Load Testing Strategies for Production Systems

Load testing validates system behavior under stress before users experience it. But many load tests are unrealistic, poorly designed, or produce misleading results. Here’s how to do load testing effectively.

Types of Load Tests

Baseline Testing

Establish normal performance:

Goal: Understand system behavior at expected load
Load: Current production traffic patterns
Duration: 1-2 hours
Metrics: Latency, throughput, error rate, resource utilization

Stress Testing

Find breaking points:

Goal: Discover where system fails
Load: Increase until failure
Pattern: Ramp up gradually
Metrics: When does latency spike?

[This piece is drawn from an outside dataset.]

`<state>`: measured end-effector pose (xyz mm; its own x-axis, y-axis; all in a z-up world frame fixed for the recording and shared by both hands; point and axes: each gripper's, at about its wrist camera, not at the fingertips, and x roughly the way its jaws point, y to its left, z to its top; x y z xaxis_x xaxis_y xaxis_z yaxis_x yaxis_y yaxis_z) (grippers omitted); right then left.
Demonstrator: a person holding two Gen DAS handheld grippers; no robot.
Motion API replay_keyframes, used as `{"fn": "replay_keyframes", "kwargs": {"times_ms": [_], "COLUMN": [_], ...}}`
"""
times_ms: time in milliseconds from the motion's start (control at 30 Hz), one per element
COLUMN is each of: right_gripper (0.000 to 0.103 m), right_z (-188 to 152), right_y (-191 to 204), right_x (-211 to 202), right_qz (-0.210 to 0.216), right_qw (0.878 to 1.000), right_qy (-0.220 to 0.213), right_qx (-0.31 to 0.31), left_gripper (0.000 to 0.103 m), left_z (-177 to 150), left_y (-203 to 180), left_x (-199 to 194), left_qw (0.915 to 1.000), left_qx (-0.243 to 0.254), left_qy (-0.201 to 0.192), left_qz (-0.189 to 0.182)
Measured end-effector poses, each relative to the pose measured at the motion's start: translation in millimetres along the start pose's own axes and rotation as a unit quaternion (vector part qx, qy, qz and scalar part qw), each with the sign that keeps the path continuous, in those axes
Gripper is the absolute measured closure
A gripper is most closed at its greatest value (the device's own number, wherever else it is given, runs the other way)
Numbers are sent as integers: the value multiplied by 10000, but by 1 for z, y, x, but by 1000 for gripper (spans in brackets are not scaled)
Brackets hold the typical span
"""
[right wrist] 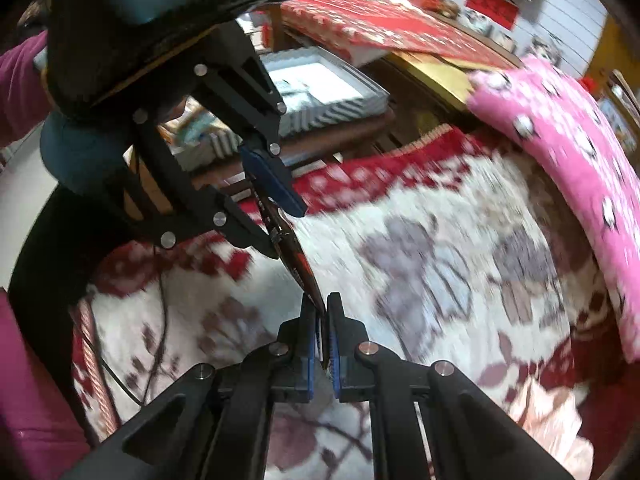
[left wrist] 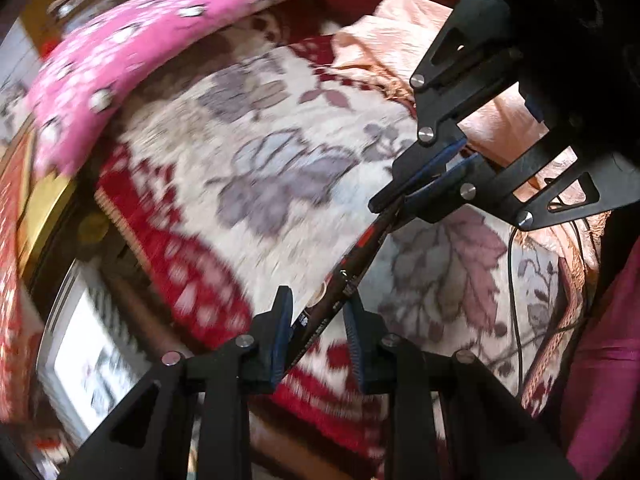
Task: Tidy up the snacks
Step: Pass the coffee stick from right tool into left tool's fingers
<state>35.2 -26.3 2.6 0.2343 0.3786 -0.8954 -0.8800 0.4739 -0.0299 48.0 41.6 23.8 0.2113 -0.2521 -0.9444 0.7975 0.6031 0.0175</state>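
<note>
- Blanket (right wrist: 420, 260) covers the whole working surface: cream plush with grey and mauve flowers and a red patterned border along its far and left edges. Everything is blurred.
- Far beyond it, from left to right, are a low wooden ledge, a red patterned box (right wrist: 360, 20) on a yellow-brown board, and a white boarded wall (right wrist: 560, 20) at far right.
- At the left edge is a magenta garment (right wrist: 24, 360). One black cable (right wrist: 160, 320) trails over the blanket beside it.
- Two grey-and-white striped trays sit on the far ledge. The nearer tray (right wrist: 212, 146) is partly hidden behind the left tool and has blurred packets in it. The larger tray (right wrist: 352, 100) is just to its right, with a white floor.
- One snack packet (right wrist: 298, 264), dark with red print and seen edge-on, is lifted clear of the blanket and stretched between the two tools.
- The left gripper (right wrist: 282, 232) comes in from the upper left with its blue pads closed on the packet's far end.
- The right gripper (right wrist: 322, 332), near centre, is clenched tight on the packet's near edge.
- One pink cushion (right wrist: 560, 140) with white dots curves along the right and far-right side, lying on the blanket's edge.
- One crumpled peach cloth (right wrist: 552, 408) lies at the near right corner.
- Open room is the middle of the blanket, bare between the cable on the left and the cushion on the right.
</note>
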Motion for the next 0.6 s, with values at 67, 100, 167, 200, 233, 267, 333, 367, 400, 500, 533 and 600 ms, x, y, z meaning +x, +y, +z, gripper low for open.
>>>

When do errors occur?

Spike Testing

Handle sudden load increases:

Goal: Validate autoscaling and sudden load handling
Load: Normal → 10x → Normal
Duration: Spike for 5-10 minutes
Metrics: Recovery time, errors during spike

Soak Testing

Find issues that emerge over time:

Goal: Identify memory leaks, connection issues
Load: Sustained moderate load
Duration: 12-24 hours
Metrics: Resource trends, error rate over time

Chaos + Load Testing

Combine with failure injection:

Goal: Validate graceful degradation under load
Load: Normal production load
Failures: Kill pods, inject latency, network partition
Metrics: Service behavior during failures

Realistic Load Patterns

Model Real Traffic

// Bad: Constant load
for (let i = 0; i < 1000; i++) {
    makeRequest();
}

// Good: Realistic distribution
const loadProfile = [
    { hour: 0, rps: 100 },
    { hour: 8, rps: 500 },  // Morning peak
    { hour: 12, rps: 800 }, // Lunch peak
    { hour: 18, rps: 600 }, // Evening
    { hour: 23, rps: 150 }, // Night
];

Vary Request Types

// Production distribution
const requestMix = {
    'GET /products': 60,      // Most common
    'GET /products/:id': 25,  // Product details
    'POST /cart': 10,         // Add to cart
    'POST /checkout': 5,      // Checkout
};

Realistic Data

// Use production-like data volumes
const testUser = getTestUser(); // Has real order history
const products = getPopularProducts(); // Actual product IDs

Think Time

Real users pause between actions:

scenario('browse_and_buy', {
    exec: async () => {
        await viewHomepage();
        await sleep(2);  // User browses
        await viewProduct(randomProduct());
        await sleep(5);  // User reads
        await addToCart();
        await sleep(3);  // User decides
        await checkout();
    }
});

Tool Selection

k6

import http from 'k6/http';
import { check, sleep } from 'k6';

export const options = {
    stages: [
        { duration: '2m', target: 100 },  // Ramp up
        { duration: '5m', target: 100 },  // Sustain
        { duration: '2m', target: 0 },    // Ramp down
    ],
    thresholds: {
        http_req_duration: ['p(95)<500'],
        http_req_failed: ['rate<0.01'],
    },
};

export default function () {
    const res = http.get('https://api.example.com/products');
    check(res, {
        'status is 200': (r) => r.status === 200,
        'response time < 500ms': (r) => r.timings.duration < 500,
    });
    sleep(1);
}

Locust

from locust import HttpUser, task, between

class WebsiteUser(HttpUser):
    wait_time = between(1, 5)

    @task(10)
    def view_products(self):
        self.client.get("/products")

    @task(5)
    def view_product(self):
        product_id = random.choice(PRODUCT_IDS)
        self.client.get(f"/products/{product_id}")

    @task(1)
    def checkout(self):
        self.client.post("/checkout", json=ORDER_DATA)

Gatling

class BasicSimulation extends Simulation {
    val httpProtocol = http.baseUrl("https://api.example.com")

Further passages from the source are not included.